19

I am doing a text classification task with R, and I obtain a document-term matrix with size 22490 by 120,000 (only 4 million non-zero entries, less than 1% entries). Now I want to reduce the dimensionality by utilizing PCA (Principal Component Analysis). Unfortunately, R cannot handle this huge matrix, so I store this sparse matrix in a file in the "Matrix Market Format", hoping to use some other techniques to do PCA.

So could anyone give me some hints for useful libraries (whatever the programming language), which could do PCA with this large-scale matrix with ease, or do a longhand PCA by myself, in other words, calculate the covariance matrix at first, and then calculate the eigenvalues and eigenvectors for the covariance matrix.

What I want is to calculate all PCs (120,000), and choose only the top N PCs, who accounts for 90% variance. Obviously, in this case, I have to give a threshold a priori to set some very tiny variance values to 0 (in the covariance matrix), otherwise, the covariance matrix will not be sparse and its size would be 120,000 by 120,000, which is impossible to handle with one single machine. Also, the loadings (eigenvectors) will be extremely large, and should be stored in sparse format.

Thanks very much for any help !

Note: I am using a machine with 24GB RAM and 8 cpu cores.

Ensom Hodder
  • 1,522
  • 5
  • 18
  • 35
  • I an not sure if it's 100% right, but I think that MatLab can do the job. – Anton May 23 '12 at 10:58
  • If you don't get any joy here, it might be worth asking on http://stats.stackexchange.com/ – NPE May 23 '12 at 11:08
  • @aix Thanks for your advices, I've moved it to the computational science beta, and get some useful hints. You may also follow it at this [URL](http://scicomp.stackexchange.com/questions/2313/apply-pca-on-very-large-sparse-matrix) – Ensom Hodder May 24 '12 at 09:23
  • @EnsomHodder: I didn't know about that new site. Looks interesting, thanks for pointing out :) – NPE May 24 '12 at 10:14

5 Answers5

15

The Python toolkit scikit-learn has a few PCA variants, of which RandomizedPCA can handle sparse matrices in any of the formats supported by scipy.sparse. scipy.io.mmread should be able to parse the Matrix Market format (I never tried it, though).

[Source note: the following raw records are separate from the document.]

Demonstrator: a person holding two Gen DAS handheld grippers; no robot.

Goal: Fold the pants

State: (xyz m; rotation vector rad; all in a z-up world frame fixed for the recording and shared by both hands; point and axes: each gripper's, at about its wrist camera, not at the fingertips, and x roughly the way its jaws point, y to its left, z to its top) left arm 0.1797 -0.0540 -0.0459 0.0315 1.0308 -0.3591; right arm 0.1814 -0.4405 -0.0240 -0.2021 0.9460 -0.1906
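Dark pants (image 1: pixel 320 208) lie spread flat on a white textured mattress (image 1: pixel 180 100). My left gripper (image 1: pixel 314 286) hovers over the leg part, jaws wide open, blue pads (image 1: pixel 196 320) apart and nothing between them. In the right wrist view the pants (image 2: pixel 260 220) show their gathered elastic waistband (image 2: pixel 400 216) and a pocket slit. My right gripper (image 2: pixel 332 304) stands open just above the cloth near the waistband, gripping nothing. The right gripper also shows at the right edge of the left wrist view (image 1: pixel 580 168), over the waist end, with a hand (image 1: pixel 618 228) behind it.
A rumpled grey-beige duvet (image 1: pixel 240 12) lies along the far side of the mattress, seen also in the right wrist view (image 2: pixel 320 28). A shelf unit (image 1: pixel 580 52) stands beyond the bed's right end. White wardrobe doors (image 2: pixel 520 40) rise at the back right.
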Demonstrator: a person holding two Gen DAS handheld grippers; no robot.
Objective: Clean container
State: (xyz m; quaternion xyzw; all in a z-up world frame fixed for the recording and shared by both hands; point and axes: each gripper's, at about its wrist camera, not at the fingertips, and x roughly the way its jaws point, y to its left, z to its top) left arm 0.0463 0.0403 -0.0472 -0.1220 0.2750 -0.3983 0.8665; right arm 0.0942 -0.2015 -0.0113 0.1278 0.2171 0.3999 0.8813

Disclaimer: I'm on the scikit-learn development team.

EDIT: the sparse matrix support from RandomizedPCA has been deprecated in scikit-learn 0.14. TruncatedSVD should be used in its stead. See the documentation for details.

Fred Foo
  • 355,277
  • 75
  • 744
  • 836
  • Thanks a lot @larmans, to some degree, your proposed method can do PCA with the sparse matrix, but it can only calculate some small amount of PCs, due to the large memory consumption :-( – Ensom Hodder May 23 '12 at 14:56
  • 2
    Note that `RandomizedPCA` has been deprecated in favor of `PCA` with keyword argument `svd_solver='randomized'` – BallpointBen Dec 05 '16 at 16:49
7

Instead of running PCA, you could try Latent Dirichlet Allocation (LDA), which decomposes the document-word matrix into a document-topic and topic-word matrix. Here is a link to an R implementation: http://cran.r-project.org/web/packages/lda/ - there are quite a few implementations out there, though if you google.

With LDA you need to specify a fixed number of topics (similar to principle components) in advance. A potentially better alternative is HDP-LDA (http://www.gatsby.ucl.ac.uk/~ywteh/research/npbayes/npbayes-r21.tgz), which learns the number of topics that form a good representation of your corpus.

If you can fit our dataset in memory (which it seems like you can), then you also shouldn't have a problem running the LDA code.

As a number of people on the scicomp forum pointed out, there should be no need to compute all of the 120k principle components. Algorithms like http://en.wikipedia.org/wiki/Power_iteration calculate the largest eigenvalues of a matrix, and LDA algorithms will converge to a minimum-description-length representation of the data given the number of topics specified.

user1149913
  • 4,463
  • 1
  • 23
  • 28
1

In R big.PCA of bigpca package http://cran.r-project.org/web/packages/bigpca/bigpca.pdf does the job.

Andres Kull
  • 4,756
  • 2
  • 15
  • 13
0

text classification task

I resolved almost same problem using a technique for PCA of sparse matrix . This technique can handle very large sparse matrix. The result shows such simple PCA outperfoms word2vec. It intends the simple PCA outperforms LDA.

niitsuma
  • 117
  • 1
  • 4
0

I suppose you wouldn't be able to compute all principle components. But still you can obtain reduced dimension version of your dataset matrix. I've implemented a simple routine in MATLAB, which can easily be replicated in python.

Compute the covariance matrix of your input dataset, and convert it to a dense matrix. Assuming S is you input 120,000 * 22490 sparse matrix, this would be like:

Smul=full(S.'*S);
Sm=full(mean(S));
Sm2=120000*Sm.'*Sm;
Scov=Smul-Sm2; 

Apply eigs function on the covariance matrix to obtain the first N dominant eigenvectors,

[V,D] = eigs(Scov,N);

And obtain pcs by projecting the zero centered matrix on eigenvectors,

Sr=(S-Sm)*V; 

Sr is the reduced dimension version of S.

Samadi
  • 41
  • 6